How to cite this URL:
Grewal R P. Axonal neuropathy caused by epothilone B. Neurol India [serial online] 2007 [cited 2019 Sep 18];55:178-9. Available from: http://www.neurologyindia.com/text.asp?2007/55/2/178/32802


Sir,

Epothilones are non-taxane, tubulin polymerizing agents that have pre-clinical activity in taxane resistant cell lines.[1] Several phases 1 and 2 trials have been conducted with Epothilone B for therapy of colorectal, prostate and other solid tumors.[2],[3] Neuropathy is one of the toxicities encountered in these trials and may be significant enough to limit further treatment.

A 31-year-old woman was diagnosed with a carcinoid tumor 5 years prior to evaluation, which was initially treated surgically. Eight months earlier, the tumor had recurred several times and she was enrolled in a dose escalation trial with epothilone B in which it was initiated at 20 mg/m 2 with monthly increments achieving a final dose of 50 mg/m 2 . Three months after the last treatment, she presented with numbness and tingling in her feet.

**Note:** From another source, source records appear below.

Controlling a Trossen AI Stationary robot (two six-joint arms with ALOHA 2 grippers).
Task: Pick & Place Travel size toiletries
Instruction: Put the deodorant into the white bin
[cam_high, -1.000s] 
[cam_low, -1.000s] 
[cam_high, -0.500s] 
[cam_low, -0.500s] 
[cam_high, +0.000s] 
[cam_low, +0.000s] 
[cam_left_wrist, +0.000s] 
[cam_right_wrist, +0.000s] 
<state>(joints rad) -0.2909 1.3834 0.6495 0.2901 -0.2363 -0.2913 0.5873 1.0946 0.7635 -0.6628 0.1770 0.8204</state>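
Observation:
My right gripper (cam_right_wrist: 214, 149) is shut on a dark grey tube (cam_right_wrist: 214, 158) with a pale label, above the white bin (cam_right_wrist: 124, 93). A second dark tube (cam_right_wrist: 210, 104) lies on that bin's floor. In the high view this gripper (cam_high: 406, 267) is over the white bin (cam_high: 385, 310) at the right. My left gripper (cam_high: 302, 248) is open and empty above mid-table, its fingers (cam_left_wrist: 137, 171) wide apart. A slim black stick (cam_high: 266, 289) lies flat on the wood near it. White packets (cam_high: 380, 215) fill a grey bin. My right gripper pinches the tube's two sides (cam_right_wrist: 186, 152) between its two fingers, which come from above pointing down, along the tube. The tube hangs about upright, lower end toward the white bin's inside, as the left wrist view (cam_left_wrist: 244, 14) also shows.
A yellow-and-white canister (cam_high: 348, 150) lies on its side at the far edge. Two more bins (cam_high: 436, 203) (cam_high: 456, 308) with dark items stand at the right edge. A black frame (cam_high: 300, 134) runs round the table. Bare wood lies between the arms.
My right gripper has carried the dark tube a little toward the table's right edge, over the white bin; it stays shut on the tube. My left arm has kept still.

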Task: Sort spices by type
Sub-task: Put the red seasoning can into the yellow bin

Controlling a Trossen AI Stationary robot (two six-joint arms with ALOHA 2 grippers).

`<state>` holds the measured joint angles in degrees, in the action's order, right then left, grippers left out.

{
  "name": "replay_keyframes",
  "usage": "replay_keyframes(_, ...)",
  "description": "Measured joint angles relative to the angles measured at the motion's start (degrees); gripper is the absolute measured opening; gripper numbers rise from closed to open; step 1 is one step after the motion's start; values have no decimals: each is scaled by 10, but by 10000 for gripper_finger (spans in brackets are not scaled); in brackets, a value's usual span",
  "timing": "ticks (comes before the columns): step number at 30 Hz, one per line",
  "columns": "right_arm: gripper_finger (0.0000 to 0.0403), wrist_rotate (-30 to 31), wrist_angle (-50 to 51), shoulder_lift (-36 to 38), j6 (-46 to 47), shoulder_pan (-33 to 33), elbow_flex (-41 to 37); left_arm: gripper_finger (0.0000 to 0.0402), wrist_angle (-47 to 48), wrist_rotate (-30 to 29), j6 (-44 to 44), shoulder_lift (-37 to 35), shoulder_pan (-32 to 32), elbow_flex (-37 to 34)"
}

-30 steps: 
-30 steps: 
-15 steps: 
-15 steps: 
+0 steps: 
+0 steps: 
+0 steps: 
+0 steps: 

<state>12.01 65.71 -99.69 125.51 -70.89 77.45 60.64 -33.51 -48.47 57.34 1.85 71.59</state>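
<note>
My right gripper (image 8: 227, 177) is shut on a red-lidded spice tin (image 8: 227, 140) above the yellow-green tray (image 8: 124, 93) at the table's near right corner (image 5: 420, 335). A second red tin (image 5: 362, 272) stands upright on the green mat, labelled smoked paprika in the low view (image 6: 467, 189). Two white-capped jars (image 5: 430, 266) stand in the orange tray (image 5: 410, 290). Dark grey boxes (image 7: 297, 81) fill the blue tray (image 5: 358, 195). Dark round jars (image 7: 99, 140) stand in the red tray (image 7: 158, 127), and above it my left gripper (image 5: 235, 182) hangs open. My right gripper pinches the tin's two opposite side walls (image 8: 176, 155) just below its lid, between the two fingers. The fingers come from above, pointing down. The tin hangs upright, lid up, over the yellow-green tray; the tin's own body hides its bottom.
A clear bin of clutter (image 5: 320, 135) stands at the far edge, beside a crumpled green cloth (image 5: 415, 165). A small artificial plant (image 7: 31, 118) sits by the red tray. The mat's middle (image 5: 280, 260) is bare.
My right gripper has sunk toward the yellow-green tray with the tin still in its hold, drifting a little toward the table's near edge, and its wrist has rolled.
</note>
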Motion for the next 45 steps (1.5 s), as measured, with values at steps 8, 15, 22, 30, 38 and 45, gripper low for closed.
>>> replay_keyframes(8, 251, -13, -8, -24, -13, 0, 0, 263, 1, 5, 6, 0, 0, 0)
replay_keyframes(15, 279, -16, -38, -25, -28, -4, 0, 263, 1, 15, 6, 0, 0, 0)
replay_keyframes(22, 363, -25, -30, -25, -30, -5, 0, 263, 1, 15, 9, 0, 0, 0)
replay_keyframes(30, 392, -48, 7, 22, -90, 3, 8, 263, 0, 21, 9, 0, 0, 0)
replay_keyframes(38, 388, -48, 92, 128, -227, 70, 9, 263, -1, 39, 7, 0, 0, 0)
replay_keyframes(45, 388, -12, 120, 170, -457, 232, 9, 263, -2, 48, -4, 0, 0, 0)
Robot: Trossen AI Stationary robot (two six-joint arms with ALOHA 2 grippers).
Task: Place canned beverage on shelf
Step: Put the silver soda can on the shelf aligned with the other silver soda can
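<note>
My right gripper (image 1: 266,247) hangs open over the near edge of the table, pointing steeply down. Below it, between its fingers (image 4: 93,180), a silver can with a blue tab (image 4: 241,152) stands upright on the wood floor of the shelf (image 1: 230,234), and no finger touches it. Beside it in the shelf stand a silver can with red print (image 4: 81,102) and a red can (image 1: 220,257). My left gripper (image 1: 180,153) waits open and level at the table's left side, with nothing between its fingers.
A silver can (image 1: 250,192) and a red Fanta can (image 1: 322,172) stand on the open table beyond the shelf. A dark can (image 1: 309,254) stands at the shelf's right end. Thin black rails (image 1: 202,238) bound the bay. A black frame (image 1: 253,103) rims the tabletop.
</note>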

Physical examination revealed a thin woman with decreased pin prick sensibility, light touch, proprioception in a stocking distribution worse distally in the legs. The ankle jerks were not elicited. There was mild distal atrophy and weakness (Grade 5-/5 MRC grade) of the intrinsic muscles of her feet. She had gait imbalance and could not tandem walk.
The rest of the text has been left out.